● **DESCRIPTION OF THE TASK**
Please set down the data word for word; images do not go in the copy.

● **STORED DATA**
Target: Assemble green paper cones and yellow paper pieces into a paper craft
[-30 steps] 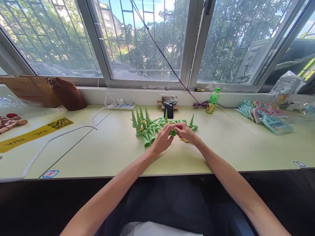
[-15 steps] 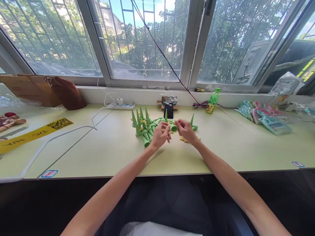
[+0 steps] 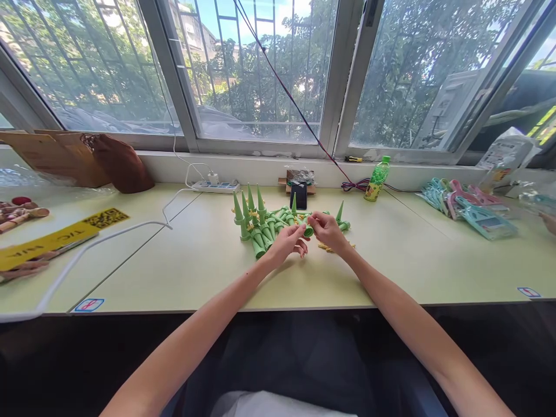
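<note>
My left hand (image 3: 287, 243) is closed in a pinch, its thumb and forefinger beside the round end of a green cone-shaped piece (image 3: 308, 232). From the other side my right hand (image 3: 329, 231) pinches close to the same piece; the fingertips nearly meet. Whatever small thing lies between the fingertips is hidden. Left of my hands are several green cones, some upright (image 3: 261, 204), others lying down (image 3: 259, 250), with small yellow parts among them. Another pointed green piece (image 3: 339, 212) stands beyond my right hand. Yellow sticks (image 3: 325, 248) lie beneath that wrist.
Behind the pieces are a phone (image 3: 298, 196) and a small open box (image 3: 284, 182). A green bottle (image 3: 377, 179) and packaged pastel items (image 3: 484, 217) stand right. A white cable (image 3: 108, 233) crosses the left side. Another person's hand (image 3: 30, 267) is far left, another (image 3: 548, 222) far right.
My left hand has moved right, closing the gap to my right hand at the green piece. Other people's hands have come into view at the far left and right edge.
</note>
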Tool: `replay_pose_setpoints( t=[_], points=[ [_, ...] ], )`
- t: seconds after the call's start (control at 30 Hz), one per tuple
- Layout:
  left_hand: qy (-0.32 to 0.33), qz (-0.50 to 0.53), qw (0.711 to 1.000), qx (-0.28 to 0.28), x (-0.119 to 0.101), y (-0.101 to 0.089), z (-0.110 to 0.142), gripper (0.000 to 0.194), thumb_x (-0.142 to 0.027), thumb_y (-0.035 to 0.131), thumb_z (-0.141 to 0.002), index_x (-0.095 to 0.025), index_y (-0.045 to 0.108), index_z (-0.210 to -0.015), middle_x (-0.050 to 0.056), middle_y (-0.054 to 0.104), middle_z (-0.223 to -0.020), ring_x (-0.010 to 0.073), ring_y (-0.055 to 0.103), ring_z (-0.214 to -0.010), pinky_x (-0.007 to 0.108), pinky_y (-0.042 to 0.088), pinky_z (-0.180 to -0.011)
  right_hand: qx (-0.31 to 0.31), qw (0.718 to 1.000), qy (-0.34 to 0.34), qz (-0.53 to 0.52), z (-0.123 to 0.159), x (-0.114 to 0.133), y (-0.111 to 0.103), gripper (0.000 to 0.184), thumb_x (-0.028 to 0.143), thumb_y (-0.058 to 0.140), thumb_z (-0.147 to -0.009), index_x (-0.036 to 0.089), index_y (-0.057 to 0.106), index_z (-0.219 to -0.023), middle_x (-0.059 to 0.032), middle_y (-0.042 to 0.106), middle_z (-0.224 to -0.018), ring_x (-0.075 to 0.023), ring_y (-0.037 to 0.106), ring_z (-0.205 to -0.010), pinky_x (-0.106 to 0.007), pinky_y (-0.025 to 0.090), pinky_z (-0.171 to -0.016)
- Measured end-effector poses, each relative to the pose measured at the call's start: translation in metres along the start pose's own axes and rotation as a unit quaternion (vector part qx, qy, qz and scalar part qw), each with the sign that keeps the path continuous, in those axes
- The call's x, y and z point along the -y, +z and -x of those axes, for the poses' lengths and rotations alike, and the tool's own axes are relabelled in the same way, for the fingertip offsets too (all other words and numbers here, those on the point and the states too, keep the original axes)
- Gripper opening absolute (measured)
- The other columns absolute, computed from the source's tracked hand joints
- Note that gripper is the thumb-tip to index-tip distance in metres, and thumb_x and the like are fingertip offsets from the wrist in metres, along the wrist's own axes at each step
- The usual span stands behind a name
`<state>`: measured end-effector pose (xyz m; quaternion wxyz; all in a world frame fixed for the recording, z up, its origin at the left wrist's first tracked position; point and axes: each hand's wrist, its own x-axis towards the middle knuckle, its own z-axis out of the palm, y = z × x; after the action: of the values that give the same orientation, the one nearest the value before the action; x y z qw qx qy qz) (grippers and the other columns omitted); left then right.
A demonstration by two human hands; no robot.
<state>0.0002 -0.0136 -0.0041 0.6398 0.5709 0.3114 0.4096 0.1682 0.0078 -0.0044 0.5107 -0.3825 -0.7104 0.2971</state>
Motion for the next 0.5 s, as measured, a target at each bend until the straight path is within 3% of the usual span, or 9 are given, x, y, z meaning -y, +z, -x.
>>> replay_pose_setpoints(
  t=[0.2,0.5],
  points=[
    [0.048,-0.079,0.996,-0.008,0.0023,-0.0003,0.0022,0.052,-0.062,0.072,-0.080,-0.014,0.054,-0.091,0.003,0.061,-0.083,0.0104,0.063,-0.051,0.022,0.050,-0.042,0.016,1.000,-0.002,0.008,0.0004,0.0015,-0.0018,0.050,0.067,0.054,-0.089,0.022,0.044,-0.068,0.0054,0.038,-0.050,-0.0104,0.034,-0.047,-0.025,0.028,-0.045],
    [0.142,-0.210,0.966,-0.052,0.0082,-0.0010,0.0038,0.040,-0.051,0.065,-0.088,-0.015,0.060,-0.105,0.005,0.068,-0.092,0.0091,0.060,-0.048,0.022,0.046,-0.038,0.012,0.999,-0.010,0.029,0.0008,0.0063,-0.0021,0.046,0.060,0.054,-0.090,0.022,0.043,-0.066,0.0050,0.038,-0.051,-0.0105,0.033,-0.049,-0.025,0.026,-0.046]
  ],
)
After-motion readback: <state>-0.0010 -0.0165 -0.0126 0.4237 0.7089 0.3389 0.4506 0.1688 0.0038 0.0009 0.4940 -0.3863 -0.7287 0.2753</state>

● **WRITTEN SOLUTION**
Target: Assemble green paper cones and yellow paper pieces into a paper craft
[-30 steps] 
[-15 steps] 
[+0 steps] 
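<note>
My left hand (image 3: 287, 243) is closed in a pinch, its thumb and forefinger beside the round end of a green cone-shaped piece (image 3: 308, 232). From the other side my right hand (image 3: 329, 231) pinches close to the same piece; the fingertips nearly meet. Whatever small thing lies between the fingertips is hidden. Left of my hands are several green cones, some upright (image 3: 261, 204), others lying down (image 3: 259, 250), with small yellow parts among them. Another pointed green piece (image 3: 339, 212) stands beyond my right hand. Yellow sticks (image 3: 325, 248) lie beneath that wrist.
Behind the pieces are a phone (image 3: 298, 196) and a small open box (image 3: 284, 182). A green bottle (image 3: 377, 179) and packaged pastel items (image 3: 484, 217) stand right. A white cable (image 3: 108, 233) crosses the left side. Another person's hand (image 3: 30, 267) is far left, another (image 3: 548, 222) far right.
My left hand has moved right, closing the gap to my right hand at the green piece. Other people's hands have come into view at the far left and right edge.
</note>
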Tool: `replay_pose_setpoints( t=[_], points=[ [_, ...] ], )`
- t: seconds after the call's start (control at 30 Hz), one per tuple
- Layout:
  left_hand: qy (-0.32 to 0.33), qz (-0.50 to 0.53), qw (0.711 to 1.000), qx (-0.28 to 0.28), x (-0.119 to 0.101), y (-0.101 to 0.089), z (-0.110 to 0.142), gripper (0.000 to 0.194), thumb_x (-0.142 to 0.027), thumb_y (-0.035 to 0.131), thumb_z (-0.141 to 0.002), index_x (-0.095 to 0.025), index_y (-0.045 to 0.108), index_z (-0.210 to -0.015), middle_x (-0.050 to 0.056), middle_y (-0.054 to 0.104), middle_z (-0.223 to -0.020), ring_x (-0.010 to 0.073), ring_y (-0.055 to 0.103), ring_z (-0.214 to -0.010), pinky_x (-0.007 to 0.108), pinky_y (-0.042 to 0.088), pinky_z (-0.180 to -0.011)
  right_hand: qx (-0.31 to 0.31), qw (0.718 to 1.000), qy (-0.34 to 0.34), qz (-0.53 to 0.52), z (-0.123 to 0.159), x (-0.114 to 0.133), y (-0.111 to 0.103), gripper (0.000 to 0.184), thumb_x (-0.028 to 0.143), thumb_y (-0.058 to 0.140), thumb_z (-0.147 to -0.009), index_x (-0.036 to 0.089), index_y (-0.057 to 0.106), index_z (-0.219 to -0.023), middle_x (-0.059 to 0.032), middle_y (-0.042 to 0.106), middle_z (-0.224 to -0.018), ring_x (-0.075 to 0.023), ring_y (-0.037 to 0.106), ring_z (-0.205 to -0.010), pinky_x (-0.106 to 0.007), pinky_y (-0.025 to 0.090), pinky_z (-0.171 to -0.016)
- Measured end-effector poses, each relative to the pose measured at the call's start: translation in metres along the start pose's own axes and rotation as a unit quaternion (vector part qx, qy, qz and scalar part qw), each with the sign that keeps the path continuous, in those axes
- The call's x, y and z point along the -y, +z and -x of those axes, for the poses' lengths and rotations alike, and the tool's own axes are relabelled in the same way, for the fingertip offsets too (all other words and numbers here, those on the point and the states too, keep the original axes)
- Gripper opening absolute (measured)
- The other columns absolute, computed from the source's tracked hand joints
- Note that gripper is the thumb-tip to index-tip distance in metres, and thumb_x and the like are fingertip offsets from the wrist in metres, along the wrist's own axes at each step
- The usual span stands behind a name
`<state>`: measured end-effector pose (xyz m; quaternion wxyz; all in a world frame fixed for the recording, z up, its origin at the left wrist's first tracked position; point and axes: each hand's wrist, its own x-axis towards the middle knuckle, its own z-axis out of the palm, y = z × x; after the action: of the values that give the same orientation, the one nearest the value before the action; x y z qw qx qy qz) (grippers and the other columns omitted); left then right.
A demonstration by two human hands; no robot.
<state>0.0002 -0.0136 -0.0041 0.6398 0.5709 0.3114 0.4096 0.1682 0.0078 -0.0044 0.5107 -0.3825 -0.7104 0.2971</state>
Motion for the next 0.5 s, as measured, a target at each bend until the straight path is within 3% of the usual span, or 9 are given, x, y, z meaning -y, +z, -x.
>>> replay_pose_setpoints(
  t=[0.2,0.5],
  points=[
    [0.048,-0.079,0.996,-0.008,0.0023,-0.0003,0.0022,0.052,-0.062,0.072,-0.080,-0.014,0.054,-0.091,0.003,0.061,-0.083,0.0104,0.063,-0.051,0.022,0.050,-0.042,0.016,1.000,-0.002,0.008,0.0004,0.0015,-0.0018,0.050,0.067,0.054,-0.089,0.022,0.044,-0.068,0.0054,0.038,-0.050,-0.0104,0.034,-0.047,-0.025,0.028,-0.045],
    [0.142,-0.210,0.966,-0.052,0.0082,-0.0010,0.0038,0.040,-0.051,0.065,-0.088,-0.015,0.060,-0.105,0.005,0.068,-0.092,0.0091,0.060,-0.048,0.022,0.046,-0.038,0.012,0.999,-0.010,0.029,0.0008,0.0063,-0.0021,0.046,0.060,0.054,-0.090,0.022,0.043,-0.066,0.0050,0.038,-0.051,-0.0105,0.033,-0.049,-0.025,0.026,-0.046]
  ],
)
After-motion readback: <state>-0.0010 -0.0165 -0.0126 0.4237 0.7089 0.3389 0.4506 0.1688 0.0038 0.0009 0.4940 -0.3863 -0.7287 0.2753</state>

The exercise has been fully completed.